Le camp des Milles, ouvert en septembre 1939 dans une ancienne tuilerie située près d'Aix-en-Provence fonctionne comme un centre de rassemblement pour les ressortissants du Reich de la XVe région militaire. Il est placé sous l'autorité du ministère de la Défense. La débâcle amène un afflux d'internés. A l'été 1940, le camp concentre entre 1 000 et 3 500 internés dans des conditions extrêmement précaires. Le commandant du camp n'aspire pas à recevoir des contingents supplémentaires.
Les archives détiennent de nombreux documents qui montrent l'application, voire le zèle des fonctionnaires à maintenir l’internement des « indésirables ». La note adressée en avril 1941par le directeur des services de police, Maurice de Rodellec du Porzic (voir album), est significative et montre l'univers kafkaïen dans lequel était plongé les internés : « un certain nombre ont été internés à la suite d'une mesure de mise en liberté provisoire par le juge d'instruction. » Un non-lieu ultérieur semble conforter la libération de ces personnes mais pour Maurice de Rodellec du Porzic, cela suscite une enquête « sur l'opportunité du maintien en détention. » On voit la difficulté de ce haut fonctionnaire de police à admettre une décision de la Justice lorsqu'elle est favorable aux internés.
Sylvie Orsoni
Sources
Les camps en Provence ; exil, internement, déportation, 1933-1944, Aix-en-Provence, Alinéa, 1984.

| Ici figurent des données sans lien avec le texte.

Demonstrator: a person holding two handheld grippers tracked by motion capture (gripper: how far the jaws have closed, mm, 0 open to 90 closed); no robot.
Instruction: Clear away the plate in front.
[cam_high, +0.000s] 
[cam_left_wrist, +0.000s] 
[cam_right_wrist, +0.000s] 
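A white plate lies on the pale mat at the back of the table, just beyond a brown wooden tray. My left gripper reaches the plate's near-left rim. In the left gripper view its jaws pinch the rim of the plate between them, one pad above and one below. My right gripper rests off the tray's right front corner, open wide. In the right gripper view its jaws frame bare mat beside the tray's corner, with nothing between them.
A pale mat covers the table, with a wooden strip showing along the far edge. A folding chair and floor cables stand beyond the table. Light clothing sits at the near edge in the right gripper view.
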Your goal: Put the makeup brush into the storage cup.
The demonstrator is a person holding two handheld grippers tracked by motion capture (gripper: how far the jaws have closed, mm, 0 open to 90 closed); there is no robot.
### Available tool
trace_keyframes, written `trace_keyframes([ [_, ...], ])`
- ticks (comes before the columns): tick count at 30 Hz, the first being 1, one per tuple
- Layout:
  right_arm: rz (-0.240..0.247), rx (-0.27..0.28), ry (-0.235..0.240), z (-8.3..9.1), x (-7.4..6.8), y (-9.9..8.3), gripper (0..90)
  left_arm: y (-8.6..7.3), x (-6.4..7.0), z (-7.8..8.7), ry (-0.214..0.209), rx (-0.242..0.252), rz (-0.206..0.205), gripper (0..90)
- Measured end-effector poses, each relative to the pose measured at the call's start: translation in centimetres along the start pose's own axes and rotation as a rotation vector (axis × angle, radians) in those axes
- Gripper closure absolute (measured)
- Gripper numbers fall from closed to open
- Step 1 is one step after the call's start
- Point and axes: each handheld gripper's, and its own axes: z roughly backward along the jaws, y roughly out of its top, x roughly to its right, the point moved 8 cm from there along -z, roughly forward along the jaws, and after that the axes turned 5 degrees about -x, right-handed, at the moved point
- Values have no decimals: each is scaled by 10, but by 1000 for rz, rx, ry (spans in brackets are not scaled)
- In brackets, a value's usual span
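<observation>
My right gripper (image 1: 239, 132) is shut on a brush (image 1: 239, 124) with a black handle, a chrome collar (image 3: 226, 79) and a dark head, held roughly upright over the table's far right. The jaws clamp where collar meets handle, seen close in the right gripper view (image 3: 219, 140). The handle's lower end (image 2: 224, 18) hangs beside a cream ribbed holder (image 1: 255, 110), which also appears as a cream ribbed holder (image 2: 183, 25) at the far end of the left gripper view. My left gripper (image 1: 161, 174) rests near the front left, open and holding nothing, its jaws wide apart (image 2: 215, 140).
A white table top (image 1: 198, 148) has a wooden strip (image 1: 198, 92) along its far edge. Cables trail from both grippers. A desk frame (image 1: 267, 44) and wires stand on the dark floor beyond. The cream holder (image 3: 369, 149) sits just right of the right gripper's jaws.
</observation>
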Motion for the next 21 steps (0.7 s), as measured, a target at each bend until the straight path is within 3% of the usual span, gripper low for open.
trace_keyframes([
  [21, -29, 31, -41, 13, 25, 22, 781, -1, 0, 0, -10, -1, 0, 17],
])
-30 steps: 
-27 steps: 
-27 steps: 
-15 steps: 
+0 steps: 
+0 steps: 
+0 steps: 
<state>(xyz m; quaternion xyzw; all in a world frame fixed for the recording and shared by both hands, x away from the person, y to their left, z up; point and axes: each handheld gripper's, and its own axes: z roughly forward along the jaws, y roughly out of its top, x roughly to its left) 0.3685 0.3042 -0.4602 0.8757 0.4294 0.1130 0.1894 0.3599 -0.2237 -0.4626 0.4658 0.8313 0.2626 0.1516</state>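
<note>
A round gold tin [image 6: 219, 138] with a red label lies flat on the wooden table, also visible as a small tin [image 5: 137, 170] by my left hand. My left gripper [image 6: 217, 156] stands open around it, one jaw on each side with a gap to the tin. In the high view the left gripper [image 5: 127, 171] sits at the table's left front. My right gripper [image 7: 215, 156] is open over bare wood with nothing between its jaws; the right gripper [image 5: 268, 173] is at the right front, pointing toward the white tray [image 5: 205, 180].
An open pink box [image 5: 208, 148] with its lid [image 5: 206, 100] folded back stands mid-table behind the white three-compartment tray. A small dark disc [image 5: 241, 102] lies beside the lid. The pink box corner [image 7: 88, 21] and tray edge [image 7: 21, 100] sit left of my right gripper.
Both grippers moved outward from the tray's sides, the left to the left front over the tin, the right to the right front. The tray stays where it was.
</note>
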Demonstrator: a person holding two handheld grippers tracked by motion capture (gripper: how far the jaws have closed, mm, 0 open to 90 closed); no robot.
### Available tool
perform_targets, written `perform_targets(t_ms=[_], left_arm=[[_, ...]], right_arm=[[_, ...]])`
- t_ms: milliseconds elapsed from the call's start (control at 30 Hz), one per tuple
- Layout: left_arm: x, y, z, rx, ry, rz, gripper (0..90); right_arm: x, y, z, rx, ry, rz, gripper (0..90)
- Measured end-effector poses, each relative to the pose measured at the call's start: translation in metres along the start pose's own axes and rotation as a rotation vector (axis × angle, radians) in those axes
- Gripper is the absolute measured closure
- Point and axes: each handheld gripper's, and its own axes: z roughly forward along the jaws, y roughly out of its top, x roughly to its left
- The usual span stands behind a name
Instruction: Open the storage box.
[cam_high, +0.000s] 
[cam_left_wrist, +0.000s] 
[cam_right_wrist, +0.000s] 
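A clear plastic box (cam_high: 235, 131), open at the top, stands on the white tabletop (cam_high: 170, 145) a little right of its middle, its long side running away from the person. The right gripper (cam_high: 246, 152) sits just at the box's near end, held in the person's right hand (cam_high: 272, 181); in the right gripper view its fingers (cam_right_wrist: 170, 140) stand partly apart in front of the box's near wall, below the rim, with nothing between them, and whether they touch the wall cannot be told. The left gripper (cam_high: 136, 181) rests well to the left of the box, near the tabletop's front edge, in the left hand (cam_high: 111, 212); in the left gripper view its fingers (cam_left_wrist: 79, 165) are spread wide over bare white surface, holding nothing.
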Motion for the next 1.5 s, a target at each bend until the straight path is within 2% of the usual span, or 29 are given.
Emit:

Grynberg Anne, Les camps de la honte. Les internés juifs des camps français, 1939-1944, La Découverte/Poche, Paris, 1999.
Mencherini Robert, Vichy en Provence, Midi Rouge, ombres et lumières, tome 2. Paris, Syllepse, 2009.
Mencherini Robert, De la galaxie des Milles aux rafles de juifs en Provence, in Provence-Auschwitz. De l'internement des étrangers à la déportation des Juifs, 1939-1944 (dir. Robert Mencherini),collection Le temps de l'Histoire, P.U.P., Aix-en Provence, 2007.